Os materiais escolhidos devem ser criteriosamente seleccionados de modo a que sejam amigos do ambiente, com pouca energia incorporada.

Assim, é fundamental orientar convenientemente o edifício, fazer o seu isolamento de modo eficiente (preferencialmente pelo lado exterior e de modo contínuo) para atenuar as trocas térmicas entre interior e exterior. As superfícies envidraçadas devem ser corretamente dimensionadas (não só em relação à orientação solar – para fazer o aproveitamento dos ganhos térmicos – mas também de acordo com as necessidades de iluminação para cada divisão) e protegidas. A sua proteção pode ser feita com recurso a dispositivos móveis ou dispositivos fixos desde que adequados para que o produto final resulte energeticamente eficiente e o conforto no seu interior seja alcançado.
Será também vantajoso desenvolver estratégias passivas para alcançar o conforto interior já que contribuirá para o bom desempenho energético do edifício. Estas estratégias/ sistemas passivos – sem consumo de energia – tiram partido das características climáticas. Vão desde o controle da radiação solar (facilitando os ganhos ou perdas térmicas), tirar partindo da inércia térmica do edifício (atraso e amortecimento) promovendo o isolamento térmico de toda a envolvente construída – paredes, pavimentos e coberturas – minimizando assim as trocas térmicas entre o ambiente interior e exterior, até à selecção de superfícies envidraçadas eficientes (apostando no vidro duplo e caixilhos com bom desempenho energético) e ao seu sombreamento adequado, como já se referiu.
Nem sempre os sistemas passivos conseguem dar resposta a todas as necessidades de energia. Se houver necessidade de recorrer a sistemas activos, estes deverão recorrer a fontes de energia renováveis.
A vegetação existente é também relevante. A existência de árvores de folha caduca é benéfica na medida em que, no Verão, a sua copa protege as superfícies envidraçadas da incidência directa da radiação solar e refresca o ambiente, e, no Inverno, com a queda das suas folhas permite a entrada dos raios solares, traduzindo-se em ganhos térmicos que contribuem para o conforto interior.

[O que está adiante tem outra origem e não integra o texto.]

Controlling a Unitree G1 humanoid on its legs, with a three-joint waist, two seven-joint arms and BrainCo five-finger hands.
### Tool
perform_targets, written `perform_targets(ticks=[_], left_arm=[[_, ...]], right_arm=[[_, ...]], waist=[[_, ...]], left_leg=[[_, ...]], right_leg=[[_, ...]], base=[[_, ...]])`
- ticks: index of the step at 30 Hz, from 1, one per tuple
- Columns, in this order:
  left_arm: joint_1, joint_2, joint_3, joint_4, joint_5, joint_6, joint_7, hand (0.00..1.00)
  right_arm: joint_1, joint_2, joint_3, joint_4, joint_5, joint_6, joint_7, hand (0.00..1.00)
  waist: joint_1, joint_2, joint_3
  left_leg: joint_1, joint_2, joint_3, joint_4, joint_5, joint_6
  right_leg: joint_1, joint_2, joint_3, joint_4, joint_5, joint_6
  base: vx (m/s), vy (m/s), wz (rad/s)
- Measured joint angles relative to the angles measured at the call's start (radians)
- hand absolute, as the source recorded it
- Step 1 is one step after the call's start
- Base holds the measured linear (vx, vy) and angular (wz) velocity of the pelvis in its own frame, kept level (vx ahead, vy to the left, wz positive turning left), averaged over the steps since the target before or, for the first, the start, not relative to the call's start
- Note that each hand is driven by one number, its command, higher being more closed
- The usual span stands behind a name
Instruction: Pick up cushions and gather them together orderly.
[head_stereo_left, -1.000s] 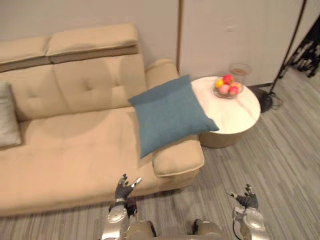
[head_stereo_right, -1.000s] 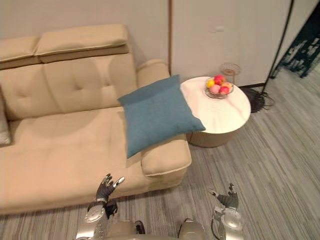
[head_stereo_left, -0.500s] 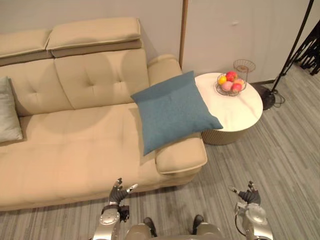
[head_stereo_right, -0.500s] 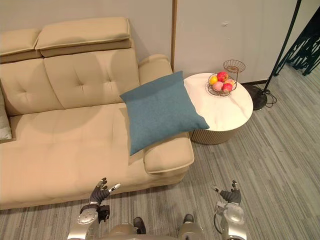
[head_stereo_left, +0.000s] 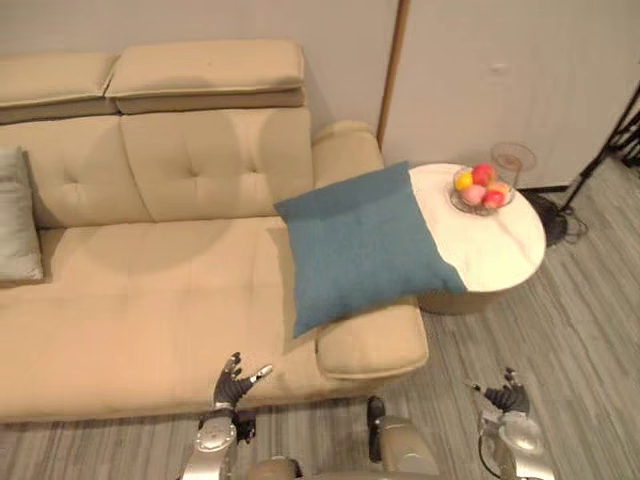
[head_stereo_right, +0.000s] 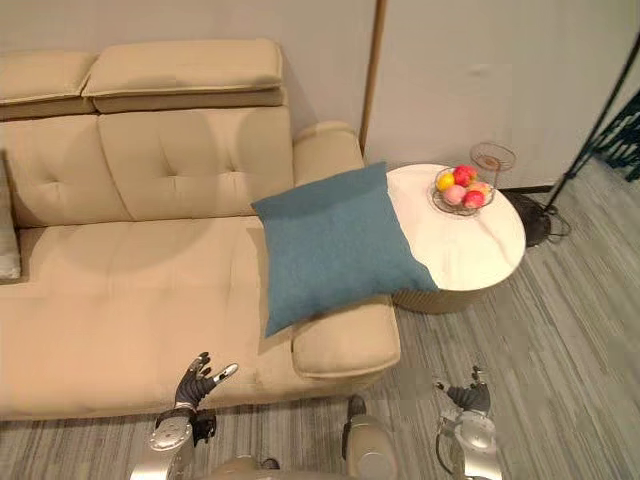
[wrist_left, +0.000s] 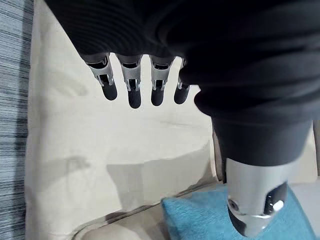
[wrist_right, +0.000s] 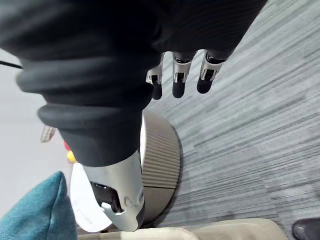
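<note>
Blue cushion (head_stereo_left: 360, 245) on sofa arm (head_stereo_left: 372, 345) — L hand (head_stereo_left: 232, 380), R hand (head_stereo_left: 506, 393) unclenched, apparently empty

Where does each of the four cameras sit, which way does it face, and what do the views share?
Left eye view: on the head, looking down at the sofa, blue cushion and round table; left robot hand and right robot hand show at the bottom.
Right eye view: same scene, from slightly further right.
Left wrist view: along open fingers at the sofa.
Right wrist view: along open fingers at the floor.
Both wrist views share the blue cushion.
</note>
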Motion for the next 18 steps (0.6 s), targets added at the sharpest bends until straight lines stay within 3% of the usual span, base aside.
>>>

Uma habitação construída de acordo com estes princípios não é necessariamente mais dispendiosa: poderá inicialmente representar um investimento maior mas que será recuperado ao longo da sua vida útil. As suas necessidades de energia serão reduzidas e, uma vez que o conforto no seu interior será facilmente alcançado, a necessidade de recorrer a aparelhos de climatização (de que é exemplo o ar condicionado) será menor, poupando assim na fatura energética mensal e contribuindo para que a quantidade de emissões de gases de efeito de estufa para o Ambiente seja menor.
Para que todo o sistema funcione, é importante que os utilizadores saibam tirar partido de todos os mecanismos existentes e os utilizem correctamente. O seu comportamento, os padrões de ocupação, a forma como o aquecimento/ arrefecimento dos espaços é feito, o aproveitamento da água, os mecanismos de ventilação, o tipo de iluminação, irão influenciar o desempenho energético do edifício e contribuir para o conforto higrotérmico.

Os aspectos que contribuem para a sensação de conforto são vários, e são também variáveis de pessoa para pessoa. Para o conforto higrotérmico e, de acordo com a legislação em vigor, foram estabelecidos valores de referência a registar no interior dos edifícios de temperatura e humidade relativa de modo a garantir o conforto higrotérmico. Para a estação de aquecimento (período de Inverno) deve verificar-se uma temperatura de 20 °C e para a estação de arrefecimento (período de Verão), uma temperatura de 25 °C e 50% de humidade relativa. Deve ainda verificar-se uma taxa de renovação do ar de 0,6 renovações por hora para garantir a qualidade do ar interior. Para que estes valores se verifiquem, é importante não descuidar a qualidade da envolvente construída do edifício.